Selon les premières indications hier, les éléments du poste de police de Plaine-Verte ont été sollicités jeudi vers 22 h 50 pour une intervention au domicile des Abdoolakhan, devant lequel se sont rassemblés des habitants de Vallée-des-Prêtres. Les policiers ont tenté en vain de disperser la foule renforcée dans les instants suivants par une vingtaine d’autres personnes.
À l’intérieur de la maison, les proches de la dénommée Abdoolakhan ainsi que la famille de son nouveau compagnon s’étaient réunis pour célébrer l’anniversaire de l’un des leurs. Des sources officieuses avancent que les relations entre la femme et son nouveau compagnon seraient à l’origine de l’incident avec effusion de sang jeudi soir.
Pour des raisons encore à être éclaircies, en attendant les conclusions de l’enquête policière, l’ancien époux de la principale concernée s’est présenté à la maison familiale à Cité Martial. Très vite la situation a dégénéré avec la foule hostile lançant des pierres en direction de la maison et prenant à partie les occupants. Au cours des échanges, un véhicule de la police a été endommagé ainsi qu’un 4×4 stationné aux abords du domicile des Abdoolakhan.

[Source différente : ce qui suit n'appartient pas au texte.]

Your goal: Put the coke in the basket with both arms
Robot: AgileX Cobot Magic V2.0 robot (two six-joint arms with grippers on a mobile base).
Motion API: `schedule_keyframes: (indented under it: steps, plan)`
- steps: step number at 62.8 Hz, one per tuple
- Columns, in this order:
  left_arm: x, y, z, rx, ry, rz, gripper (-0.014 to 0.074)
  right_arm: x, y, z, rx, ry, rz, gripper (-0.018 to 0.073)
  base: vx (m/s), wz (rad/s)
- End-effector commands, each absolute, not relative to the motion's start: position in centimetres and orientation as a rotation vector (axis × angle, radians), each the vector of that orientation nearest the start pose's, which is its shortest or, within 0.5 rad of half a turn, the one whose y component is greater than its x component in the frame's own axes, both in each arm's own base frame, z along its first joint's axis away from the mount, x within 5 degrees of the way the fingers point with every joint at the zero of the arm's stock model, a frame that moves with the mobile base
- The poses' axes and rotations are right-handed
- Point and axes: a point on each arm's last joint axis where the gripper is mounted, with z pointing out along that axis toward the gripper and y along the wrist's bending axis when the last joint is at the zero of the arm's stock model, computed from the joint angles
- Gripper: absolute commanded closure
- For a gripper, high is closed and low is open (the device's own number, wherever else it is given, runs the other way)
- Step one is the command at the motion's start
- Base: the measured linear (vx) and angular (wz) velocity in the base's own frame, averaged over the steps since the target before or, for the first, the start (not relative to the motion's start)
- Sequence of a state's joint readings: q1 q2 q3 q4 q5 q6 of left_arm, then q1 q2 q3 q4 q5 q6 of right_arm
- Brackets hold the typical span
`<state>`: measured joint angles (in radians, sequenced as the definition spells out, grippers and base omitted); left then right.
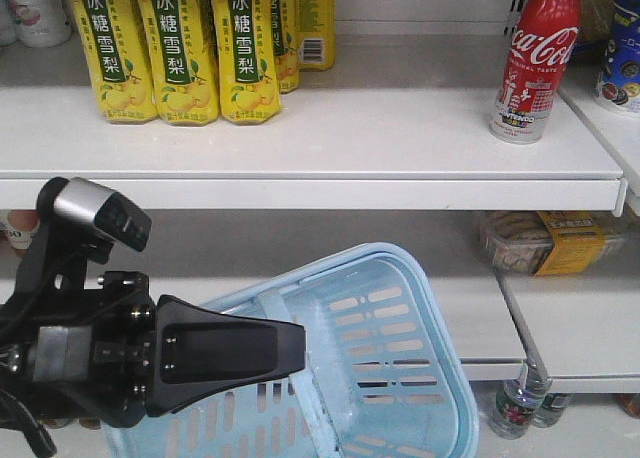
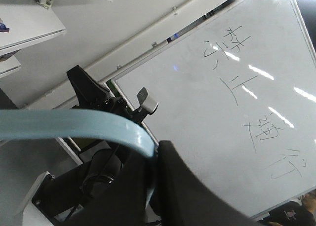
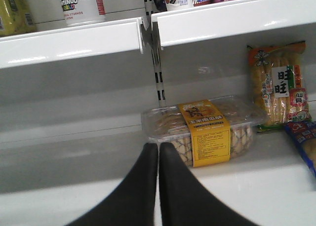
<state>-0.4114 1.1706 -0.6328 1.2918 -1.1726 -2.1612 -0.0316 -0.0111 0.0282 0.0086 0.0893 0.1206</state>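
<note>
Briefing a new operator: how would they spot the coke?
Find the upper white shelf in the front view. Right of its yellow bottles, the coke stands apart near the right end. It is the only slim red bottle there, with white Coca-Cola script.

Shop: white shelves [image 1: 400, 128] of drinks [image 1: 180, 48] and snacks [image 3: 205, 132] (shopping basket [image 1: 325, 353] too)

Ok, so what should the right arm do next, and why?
Probably raise the right gripper and open it: it is shut and empty, facing the lower shelf, while the coke stands upright on the shelf above.
</note>
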Motion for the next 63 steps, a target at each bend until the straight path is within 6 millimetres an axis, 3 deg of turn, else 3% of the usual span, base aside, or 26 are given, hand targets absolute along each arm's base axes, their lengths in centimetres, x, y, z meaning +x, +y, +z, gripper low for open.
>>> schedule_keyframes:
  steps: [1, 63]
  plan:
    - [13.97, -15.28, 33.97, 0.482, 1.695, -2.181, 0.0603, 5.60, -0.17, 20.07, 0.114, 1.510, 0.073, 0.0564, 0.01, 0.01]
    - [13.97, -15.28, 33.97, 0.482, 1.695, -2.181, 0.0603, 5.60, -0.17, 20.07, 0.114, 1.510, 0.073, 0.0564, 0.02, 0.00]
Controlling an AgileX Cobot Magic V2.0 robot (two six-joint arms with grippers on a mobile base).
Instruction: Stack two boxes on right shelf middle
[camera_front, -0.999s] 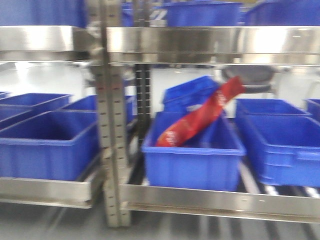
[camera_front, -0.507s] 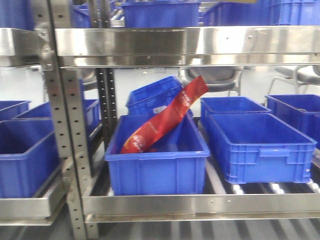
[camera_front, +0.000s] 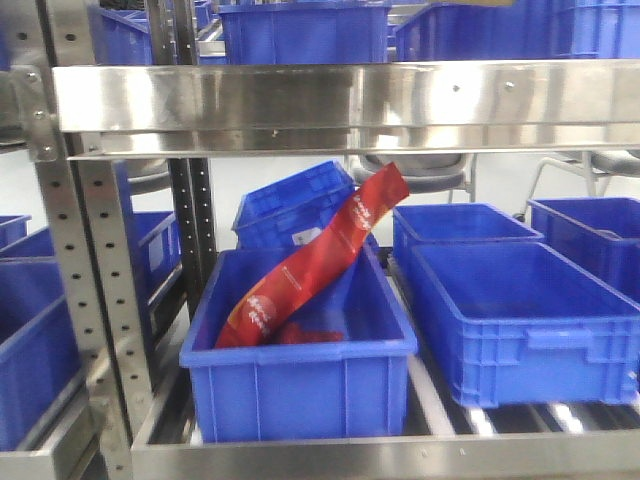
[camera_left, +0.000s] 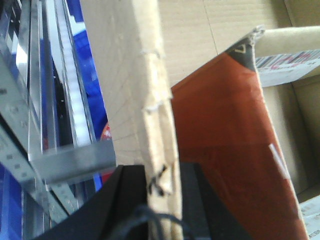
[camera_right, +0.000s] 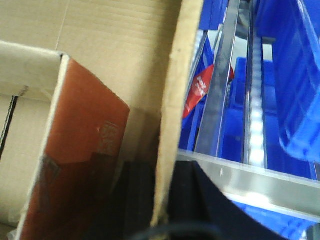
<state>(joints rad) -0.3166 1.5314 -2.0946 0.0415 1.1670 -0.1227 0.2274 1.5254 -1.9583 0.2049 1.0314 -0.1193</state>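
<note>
The perforated upright post (camera_front: 95, 300) has slid left across the front view and the blue bin (camera_front: 300, 385) with its red packet (camera_front: 320, 265) sits nearer, so the base seems to have swung toward the right rack. The steel shelf (camera_front: 340, 100) gleams ahead. The box (camera_left: 127, 85) is plain corrugated brown with a frayed edge and a rust-red panel (camera_left: 220, 150) inside. It hangs before the rack, not yet on it. Left pincer (camera_left: 161, 187) and right pincer (camera_right: 162, 192) each pinch a side wall. Likely the carry-in: next, both arms lift together over the lip.
</note>
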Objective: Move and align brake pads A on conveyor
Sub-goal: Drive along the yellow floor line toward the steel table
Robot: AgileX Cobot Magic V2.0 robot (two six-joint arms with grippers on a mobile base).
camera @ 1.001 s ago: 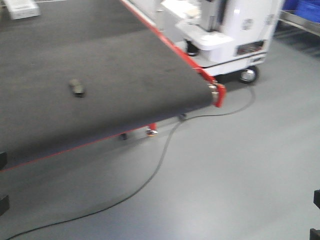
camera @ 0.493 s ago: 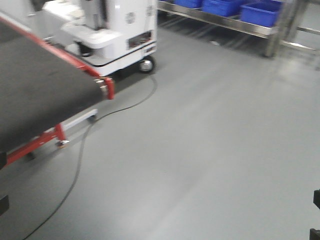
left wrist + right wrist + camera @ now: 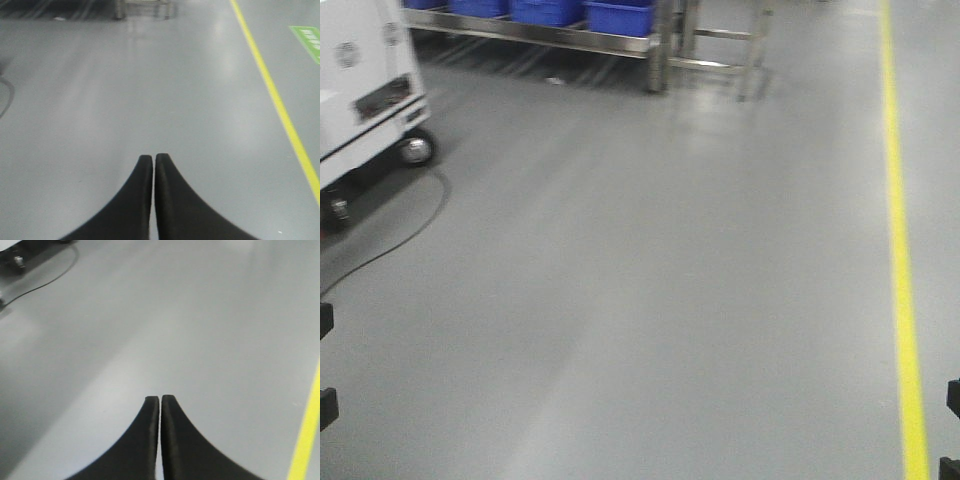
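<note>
left gripper (image 3: 153, 158) pressed closed, empty | right gripper (image 3: 160, 399) pressed closed, empty | above floor (image 3: 670, 300)

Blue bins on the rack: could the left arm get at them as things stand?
Probably not. The blue bins sit on the rack across open floor, while the left gripper hangs shut over bare floor. Nothing blocks the way; they just look too far off.

Front cam high, tilted down at floor (image 3: 650, 300); rack (image 3: 570, 38) far at 11 o'clock, yellow line (image 3: 900, 250) at 3. Wrist cams lower, facing forward past left gripper (image 3: 153, 159) and right gripper (image 3: 160, 399) at 6 o'clock. All three share that line.
</note>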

Au terme de ces violents assauts, pas moins de dix blessés ont été recensés, dont quatre membres de la famille Abdoolakhan. Au cours de l’intervention policière, l’inspecteur Deehoo affecté à la Division Support Unit (DSU) de Port-Louis Nord a été pris à partie par les assaillants et admis à l’hôpital Jeetoo. Un journaliste a aussi été agressé et a subi des actes d’intimidation dans l’exercice de ses fonctions. Il s’en est toutefois sorti avec des blessures superficielles.

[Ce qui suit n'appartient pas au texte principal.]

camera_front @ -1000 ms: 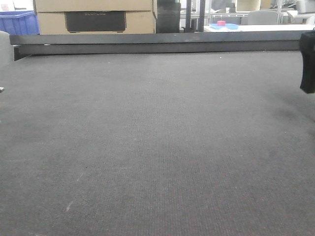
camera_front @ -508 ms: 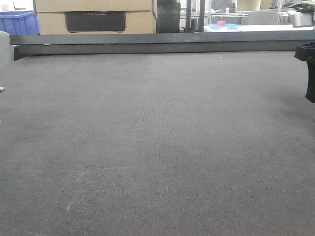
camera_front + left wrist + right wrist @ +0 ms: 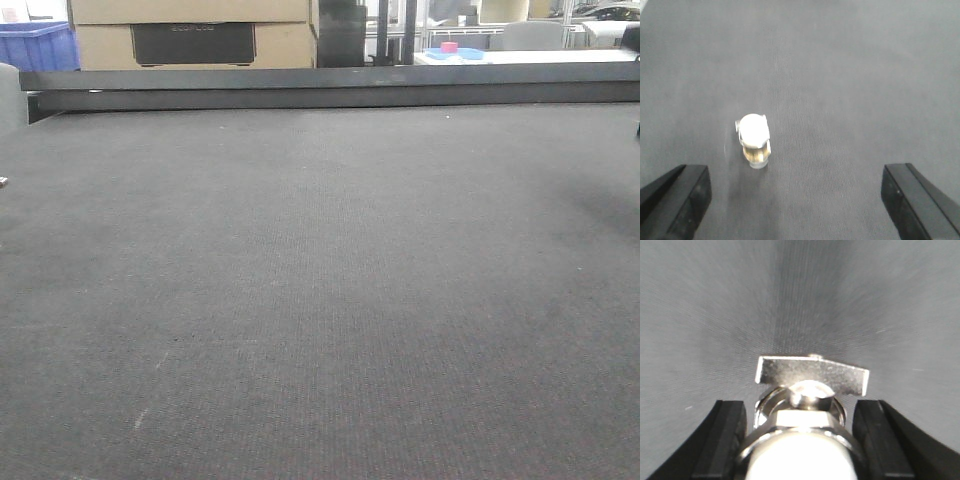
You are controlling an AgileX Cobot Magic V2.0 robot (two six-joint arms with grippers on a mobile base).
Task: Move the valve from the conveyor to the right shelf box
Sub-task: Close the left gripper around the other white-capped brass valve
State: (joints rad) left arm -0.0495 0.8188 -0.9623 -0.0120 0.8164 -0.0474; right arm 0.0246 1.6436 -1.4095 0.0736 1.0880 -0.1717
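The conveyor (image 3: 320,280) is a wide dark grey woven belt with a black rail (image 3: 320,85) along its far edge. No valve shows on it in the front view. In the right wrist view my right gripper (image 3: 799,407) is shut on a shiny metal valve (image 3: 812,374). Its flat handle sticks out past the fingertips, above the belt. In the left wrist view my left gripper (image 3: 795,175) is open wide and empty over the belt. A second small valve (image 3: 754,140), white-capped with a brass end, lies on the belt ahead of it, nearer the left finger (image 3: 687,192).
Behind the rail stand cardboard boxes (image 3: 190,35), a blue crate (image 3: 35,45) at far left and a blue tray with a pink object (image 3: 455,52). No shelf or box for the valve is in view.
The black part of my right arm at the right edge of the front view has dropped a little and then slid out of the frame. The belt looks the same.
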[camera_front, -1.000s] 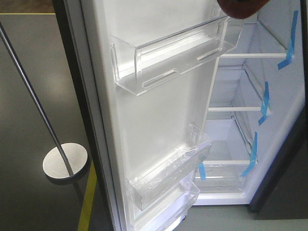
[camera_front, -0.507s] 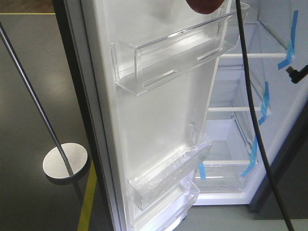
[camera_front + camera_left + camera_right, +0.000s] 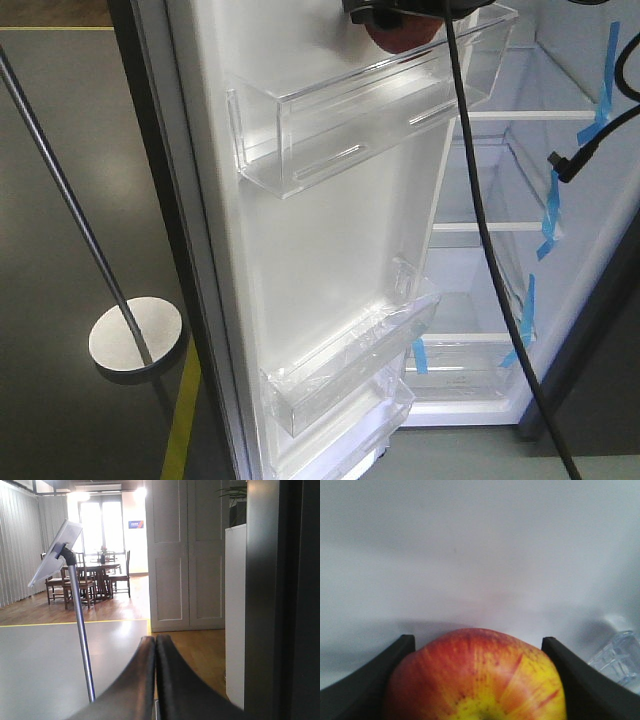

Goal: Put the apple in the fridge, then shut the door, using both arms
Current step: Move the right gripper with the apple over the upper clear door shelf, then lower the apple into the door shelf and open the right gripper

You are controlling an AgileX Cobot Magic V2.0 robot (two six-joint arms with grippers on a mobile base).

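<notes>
Right jaws pinch the apple (image 3: 475, 680) at the open door (image 3: 330, 230)

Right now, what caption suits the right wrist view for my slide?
The apple gripped between the right gripper's black fingers, facing a white surface; clear bin corner at lower right.

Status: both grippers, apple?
Left gripper shut, empty. Right gripper shut on red-yellow round apple at clear plastic door bin. Black cable dangling across open fridge.

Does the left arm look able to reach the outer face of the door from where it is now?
Probably yes. The left gripper, shut, sits beside the door: its dark outer face stands close on the right, and nothing shows between them.
</notes>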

Selon les chiffres officiels des Casernes centrales, quatre autres individus ont été admis à l’Hôpital du Nord, dont un habitant de Vallée-Pitôt âgé de 37 ans, qui est en Intensive Care Unit où son état est jugé sérieux. Durant cette nuit sous haute tension à Cité Martial, la police régulière de Plaine-Verte a sollicité en renfort la Special Support Unit, la Divisional Support Unit, l’Emergency Response Service, la Dog unit et les éléments du poste d’Ambercrombie.

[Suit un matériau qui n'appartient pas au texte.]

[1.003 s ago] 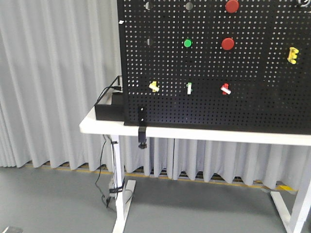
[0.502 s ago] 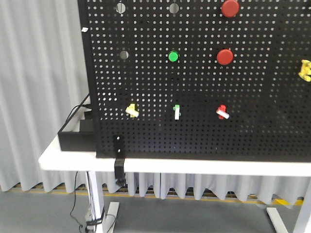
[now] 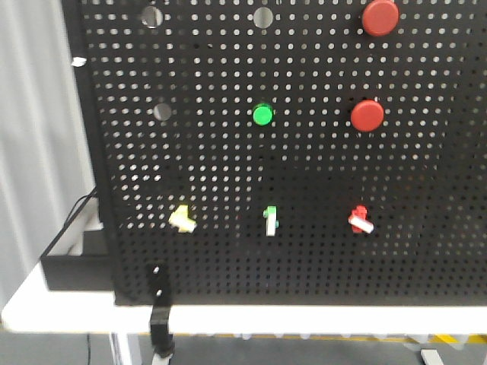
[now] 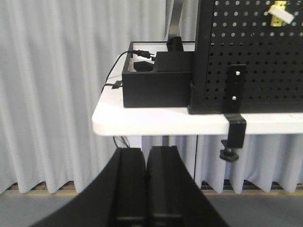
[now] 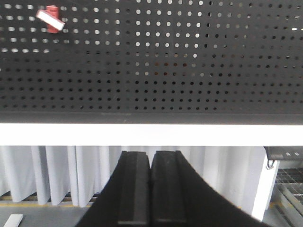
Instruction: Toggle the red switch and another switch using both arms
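A black perforated metal pegboard stands upright on a white tabletop. In the front view three small toggles sit in one row low on the board. A tiny pale-yellow toggle switch with a cream lever is on the left, a green-and-white toggle is in the middle, and a tiny red toggle switch with a white lever tip is on the right. Above them are a round green button and two big round red push buttons, one over the other. A black box with cables lies on the tabletop just beside the board's left edge. A black clamp grips the tabletop's front rim.

In the left wrist view the left claw is narrow, its two black fingers pressed flat together. It sits lower than the tabletop and well apart from the pale-yellow toggle switch, which shows at the upper right corner. In the right wrist view the right claw is just as narrow, fingers touching, below the tabletop's edge. The red toggle switch shows far up at the top left, well apart from it.
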Motion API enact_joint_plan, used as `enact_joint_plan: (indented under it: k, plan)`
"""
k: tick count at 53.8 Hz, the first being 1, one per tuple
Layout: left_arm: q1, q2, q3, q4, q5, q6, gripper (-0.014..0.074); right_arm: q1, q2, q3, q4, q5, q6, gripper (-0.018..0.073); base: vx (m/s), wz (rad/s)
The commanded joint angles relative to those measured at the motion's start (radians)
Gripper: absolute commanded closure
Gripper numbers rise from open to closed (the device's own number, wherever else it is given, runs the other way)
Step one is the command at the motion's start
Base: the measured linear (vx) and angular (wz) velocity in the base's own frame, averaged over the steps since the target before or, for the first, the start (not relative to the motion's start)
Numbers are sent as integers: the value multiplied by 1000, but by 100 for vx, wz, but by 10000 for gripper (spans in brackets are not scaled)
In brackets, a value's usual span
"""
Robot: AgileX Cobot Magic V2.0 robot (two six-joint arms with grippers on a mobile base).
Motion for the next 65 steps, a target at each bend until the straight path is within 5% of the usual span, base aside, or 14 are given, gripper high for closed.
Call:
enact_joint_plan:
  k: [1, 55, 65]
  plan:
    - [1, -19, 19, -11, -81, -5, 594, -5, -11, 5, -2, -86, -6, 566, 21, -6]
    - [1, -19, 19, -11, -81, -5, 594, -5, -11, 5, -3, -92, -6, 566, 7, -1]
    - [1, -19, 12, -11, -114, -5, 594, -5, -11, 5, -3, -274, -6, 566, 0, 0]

Avec la foule hostile, les unités d’intervention auront pris au total pas moins de trois heures avant que la situation ne soit complètement sous contrôle. Les responsables de la police sur le terrain ont préféré ne pas prendre de risque et ont maintenu un fort dispositif policier jusqu’aux petites heures du matin hier à Cité Martial. Avec les menaces de représailles de part et d’autre, des patrouilles policières ont sillonné les routes de la région en permanence hier. L’enquête du poste de Plaine-Verte suit son cours.